In this blog, ensembling technique was explained nicely. But from this blog I came to know two important things:
individual model accuracy and inter-model prediction correlation.

But inter-model prediction correlation is not explained. I want to know how we can calculate this in R


#2

Hi @Saikat_Ghosh we can use caretEnsemble package to arrive at inter-model prediction correlation. Try the toy code.

library(caret)
library(caretEnsemble)

mycontrol = trainControl(method="cv", number=10, savePredictions=TRUE, classProbs=TRUE)

model_list = c('rf', 'knn') # list of algorithms

mydata = iris

set.seed(121)
models = caretList(Species~., data=mydata, trControl=mycontrol, methodList=model_list)

results = resamples(models)

modelCor(results)

Let me know if you face any issue.


#3

Hey - could you please explain what this code does; so that we (the people who are aloof of R) could understand?

TIA


#4

Sure @jalFaizy.
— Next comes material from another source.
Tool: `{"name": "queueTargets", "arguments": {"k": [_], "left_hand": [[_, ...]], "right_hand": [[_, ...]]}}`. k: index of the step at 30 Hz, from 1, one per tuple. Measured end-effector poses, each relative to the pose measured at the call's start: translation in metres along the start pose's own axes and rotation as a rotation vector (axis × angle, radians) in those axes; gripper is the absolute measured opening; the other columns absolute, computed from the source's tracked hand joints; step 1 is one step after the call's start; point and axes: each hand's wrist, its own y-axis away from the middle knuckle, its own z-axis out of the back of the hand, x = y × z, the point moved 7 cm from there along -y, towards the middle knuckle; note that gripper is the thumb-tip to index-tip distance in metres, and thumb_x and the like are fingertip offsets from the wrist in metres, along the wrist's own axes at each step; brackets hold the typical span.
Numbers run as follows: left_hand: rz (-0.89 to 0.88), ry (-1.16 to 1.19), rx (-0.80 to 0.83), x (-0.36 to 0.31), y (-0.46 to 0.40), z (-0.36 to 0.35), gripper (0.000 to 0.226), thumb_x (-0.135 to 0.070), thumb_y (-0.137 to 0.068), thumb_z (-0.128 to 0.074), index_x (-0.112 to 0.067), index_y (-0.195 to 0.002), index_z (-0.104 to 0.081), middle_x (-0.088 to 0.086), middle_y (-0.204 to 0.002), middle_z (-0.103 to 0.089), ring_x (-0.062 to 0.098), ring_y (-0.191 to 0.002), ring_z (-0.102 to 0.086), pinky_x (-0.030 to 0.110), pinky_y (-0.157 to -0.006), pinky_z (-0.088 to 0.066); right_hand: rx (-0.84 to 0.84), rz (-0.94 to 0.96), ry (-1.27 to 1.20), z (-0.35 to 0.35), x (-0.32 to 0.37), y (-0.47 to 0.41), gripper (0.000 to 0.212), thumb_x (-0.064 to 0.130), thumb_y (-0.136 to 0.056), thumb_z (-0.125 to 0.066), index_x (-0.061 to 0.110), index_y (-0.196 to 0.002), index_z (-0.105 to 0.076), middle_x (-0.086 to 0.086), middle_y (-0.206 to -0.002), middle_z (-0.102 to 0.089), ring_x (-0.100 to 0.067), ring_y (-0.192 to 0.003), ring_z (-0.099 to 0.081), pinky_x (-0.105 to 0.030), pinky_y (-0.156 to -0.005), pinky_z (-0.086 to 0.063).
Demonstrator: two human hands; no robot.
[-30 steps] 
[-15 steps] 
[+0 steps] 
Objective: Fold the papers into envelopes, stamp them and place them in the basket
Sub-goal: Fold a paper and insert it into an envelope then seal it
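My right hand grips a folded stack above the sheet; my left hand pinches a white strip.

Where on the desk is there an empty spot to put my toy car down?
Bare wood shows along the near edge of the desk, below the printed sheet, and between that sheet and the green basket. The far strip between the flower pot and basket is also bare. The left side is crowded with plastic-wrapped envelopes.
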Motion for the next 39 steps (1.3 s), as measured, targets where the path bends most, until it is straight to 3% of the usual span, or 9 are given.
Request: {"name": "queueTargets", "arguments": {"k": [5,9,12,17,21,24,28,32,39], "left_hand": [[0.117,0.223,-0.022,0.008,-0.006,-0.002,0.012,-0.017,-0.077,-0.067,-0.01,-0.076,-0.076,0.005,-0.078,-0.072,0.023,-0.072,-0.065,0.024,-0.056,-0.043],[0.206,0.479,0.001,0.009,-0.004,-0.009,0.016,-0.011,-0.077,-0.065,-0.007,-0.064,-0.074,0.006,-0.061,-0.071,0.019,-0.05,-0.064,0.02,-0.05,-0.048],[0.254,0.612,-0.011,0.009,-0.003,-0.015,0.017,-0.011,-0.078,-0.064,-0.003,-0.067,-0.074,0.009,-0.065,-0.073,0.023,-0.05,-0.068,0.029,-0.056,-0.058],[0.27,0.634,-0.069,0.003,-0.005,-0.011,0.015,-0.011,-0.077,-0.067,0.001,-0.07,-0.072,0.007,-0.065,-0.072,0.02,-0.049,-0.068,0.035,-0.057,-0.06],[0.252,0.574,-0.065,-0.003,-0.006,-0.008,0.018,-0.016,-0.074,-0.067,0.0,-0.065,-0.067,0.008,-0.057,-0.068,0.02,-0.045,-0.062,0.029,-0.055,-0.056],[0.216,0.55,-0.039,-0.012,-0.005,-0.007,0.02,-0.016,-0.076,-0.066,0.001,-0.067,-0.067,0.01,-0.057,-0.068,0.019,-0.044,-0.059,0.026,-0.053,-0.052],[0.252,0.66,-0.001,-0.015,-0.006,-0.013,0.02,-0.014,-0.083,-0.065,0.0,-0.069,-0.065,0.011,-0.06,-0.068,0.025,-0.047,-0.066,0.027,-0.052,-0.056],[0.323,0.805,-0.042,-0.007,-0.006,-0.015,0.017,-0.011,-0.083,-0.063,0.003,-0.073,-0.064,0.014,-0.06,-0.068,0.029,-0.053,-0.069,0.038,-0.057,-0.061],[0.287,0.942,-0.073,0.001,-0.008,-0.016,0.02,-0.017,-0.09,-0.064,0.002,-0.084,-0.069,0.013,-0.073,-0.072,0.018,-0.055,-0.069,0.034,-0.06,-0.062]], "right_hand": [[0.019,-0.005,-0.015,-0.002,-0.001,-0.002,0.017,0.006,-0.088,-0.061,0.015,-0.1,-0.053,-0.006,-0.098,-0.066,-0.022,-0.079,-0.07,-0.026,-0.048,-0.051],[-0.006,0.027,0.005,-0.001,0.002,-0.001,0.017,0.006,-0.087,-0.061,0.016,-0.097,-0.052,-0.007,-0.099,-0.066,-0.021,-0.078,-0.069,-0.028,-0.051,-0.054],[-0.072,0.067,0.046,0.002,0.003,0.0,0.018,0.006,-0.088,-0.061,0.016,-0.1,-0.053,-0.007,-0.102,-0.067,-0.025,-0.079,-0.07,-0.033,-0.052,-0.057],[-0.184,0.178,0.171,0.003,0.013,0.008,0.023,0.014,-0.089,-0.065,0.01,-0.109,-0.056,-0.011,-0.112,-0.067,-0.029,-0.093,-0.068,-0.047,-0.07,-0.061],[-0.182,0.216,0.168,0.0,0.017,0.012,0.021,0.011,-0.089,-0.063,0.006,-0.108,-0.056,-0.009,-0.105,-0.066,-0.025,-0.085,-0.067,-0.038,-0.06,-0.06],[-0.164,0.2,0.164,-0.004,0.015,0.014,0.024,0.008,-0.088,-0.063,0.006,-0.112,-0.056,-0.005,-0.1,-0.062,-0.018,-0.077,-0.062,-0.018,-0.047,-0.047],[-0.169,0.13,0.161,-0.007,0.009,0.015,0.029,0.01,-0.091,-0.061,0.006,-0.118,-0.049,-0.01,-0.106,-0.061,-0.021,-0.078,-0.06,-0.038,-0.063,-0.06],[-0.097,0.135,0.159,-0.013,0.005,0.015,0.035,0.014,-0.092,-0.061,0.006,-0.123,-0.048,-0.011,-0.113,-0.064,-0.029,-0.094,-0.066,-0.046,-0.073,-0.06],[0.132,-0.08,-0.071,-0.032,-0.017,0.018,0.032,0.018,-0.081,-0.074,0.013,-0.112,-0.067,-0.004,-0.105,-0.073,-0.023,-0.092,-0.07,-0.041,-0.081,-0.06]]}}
Let me break it down for you.

  1. In this part of the code, I am loading the packages to be used — caret and caretEnsemble. After that I am using the trainControl() function to specify the type of cross-validation we wish to use.
library(caret) # for training models
library(caretEnsemble) # for creating ensemble of models

mycontrol = trainControl(method="cv", number=10, savePredictions=TRUE, classProbs=TRUE)
  1. Then I have specified the algorithms that I will be using to train models on the iris dataset. ‘rf’ is for RandomForest and ‘knn’ for k-nearest neighbors.
model_list = c('rf', 'knn') # list of algorithms
mydata = iris
  1. Here I have used caretList() function from the caretEnsemble package to fit both RandomForest and KNN models on our data.
set.seed(121)
models = caretList(Species~., data=mydata, trControl=mycontrol, methodList=model_list)
  1. Finally after creating multiple models, we will want to compare them. In this case we have got 2 models, RandomForest and KNN. To compare the models we will use the resample() function and then use its output in the modelCor() function to find the inter-model correlation between RandomForest and KNN.
results = resamples(models)
modelCor(results)

Hope it helps.